Siang
itu terasa terik sekali. Matahari dengan garangnya membakar bumi, tanpa ampun.
Afifah hanya bisa sesekali menyeka keringat sambil terus mengerjakan
pekerjaannya. Tangan-tangan kecilnya dengan cekatan membersihkan jalanan yang
penuh dengan daun-daun berguguran. Seragam kuning lusuhnya tampak sangat kotor.
kerudung yang tadinya putih bersih pun sudah berubah agak kecokelatan. Rasa
lelah tak pelak mendera tubuhnya yang bukan perawakan pekerja keras seperti
itu. Tapi, dengan senyum dan ketegaran, Afifah tak menggubris segala keluhan
batinnya. Itu semua demi suami tercinta, Herman.
Sudah
beberapa bulan belakangan ini Afifah menekuni pekerjaan sebagai penyapu
jalanan. Sejak suaminya menderita kelumpuhan dan gangguan mental, maka Afifah
harus rela bekerja banting tulang demi menghidupi dirinya dan suaminya. Walau
berasal dari keluarga yang cukup mapan, tapi ia tak mau menggantungkan diri
pada keluarga.
“Neng,
cantik-cantik kok mau sih kerja beginian?” tanya Pak Marwan, sesama penyapu
jalanan.
“Memang
mau kerja apa lagi, Pak? Susah cari kerja di kota sekarang ini,” jawab Afifah
masih sibuk dengan pekerjaannya.
“Lho,
bukannya Eneng ini sarjana ya?”
“Ah,
Pak Marwan, saya ini cuma lulusan SMA, mana laku Pak? Lagipula saya nggak punya
skill apapun.”
“Oh,
tak kirain lulusan sarjana. Habisnya wajah Eneng mirip anaknya pejabat yang
kemarin ada di koran sih.”
“Bapak
ini bisa saja,” jawab Afifah sambil tersenyum kecut.

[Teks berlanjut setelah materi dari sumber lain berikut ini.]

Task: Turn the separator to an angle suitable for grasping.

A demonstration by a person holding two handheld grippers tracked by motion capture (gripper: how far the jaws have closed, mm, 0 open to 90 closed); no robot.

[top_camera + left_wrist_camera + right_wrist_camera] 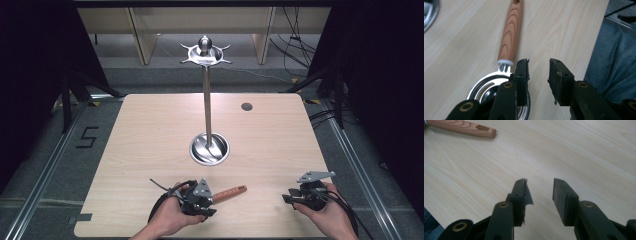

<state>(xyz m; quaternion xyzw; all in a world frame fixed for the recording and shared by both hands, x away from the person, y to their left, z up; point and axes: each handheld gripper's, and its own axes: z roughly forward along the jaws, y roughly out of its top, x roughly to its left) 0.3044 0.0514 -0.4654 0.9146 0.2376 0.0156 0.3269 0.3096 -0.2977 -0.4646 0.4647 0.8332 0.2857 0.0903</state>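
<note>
Left gripper view looks down on a slotted metal strainer spoon with a wood-grain handle (511, 35) lying flat on the tabletop (461, 45), its steel bowl under the left jaw and its handle running away from the camera. The left hand-held gripper (538, 72) hovers just over it, jaws apart with only bare wood between them, so nothing is gripped. In the high view the spoon (231, 192) sticks out to the right of that gripper (197, 197), near the front edge. The right hand-held gripper (540, 195) waits well off to the side over bare tabletop, jaws apart and empty. Beyond stands a steel utensil stand (208, 107) with hooks at its top. This looks like the pick-up step; next the left jaws should shift across onto the handle and close.
</note>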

“Pejabat? Iya, saya memang anak
pejabat, dulu. Tapi sekarang, walau saya menganggap mereka orang tua saya, toh
mereka nggak nganggap saya anak,” batin Afifah dengan
kristal-kristal bening mulai mengaburkan pandangannya.
“Neng?
Kenapa nangis?”
“Ah,
nggak kok, Pak. Cuma ada debu yang masuk, biasalah namanya juga kerja beginian
sering banget kemasukan debu,” jawab Afifah bohong.
Afifah
pun buru-buru membereskan peralatannya dan berpamitan pada Pak Marwan yang
masih menatapnya dengan tatapan sendu, kasihan mungkin. Kaki-kaki ringkihnya
menyusuri jalan raya, panas terik tak ia hiraukan. Pekerjaan hari ini sudah
cukup membuat badannya remuk. Ia ingin cepat pulang, suaminya pasti sudah
menunggu kepulangannya. Dengan menenteng kresek
berisi dua bungkus nasi, ia menyunggingkan senyum menuju istana yang ia bangun
bersama suami tercinta.
“Assalamu’alaikum....,”
sapa Afifah lembut pada suaminya yang sedang asyik bermain sedotan di depan
rumah.”
“Waa...wa...wa...laikum....ssssalammm.,”
jawab Herman dengan wajah sumringah mendengar suara Afifah. Seperti anak kecil
yang mendapat mainan baru, ia langsung menggoncang-goncangkan tubuhnya di kursi
roda.
Afifah
menatap sendu pada suaminya, membelai dan mengecup keningnya. Perasaan haru pun
menyelimuti. Entah kekuatan apa yang merasukinya hingga ia bisa bertahan sejauh
ini mengarungi hidup bersama suaminya yang lumpuh dan cacat mental itu.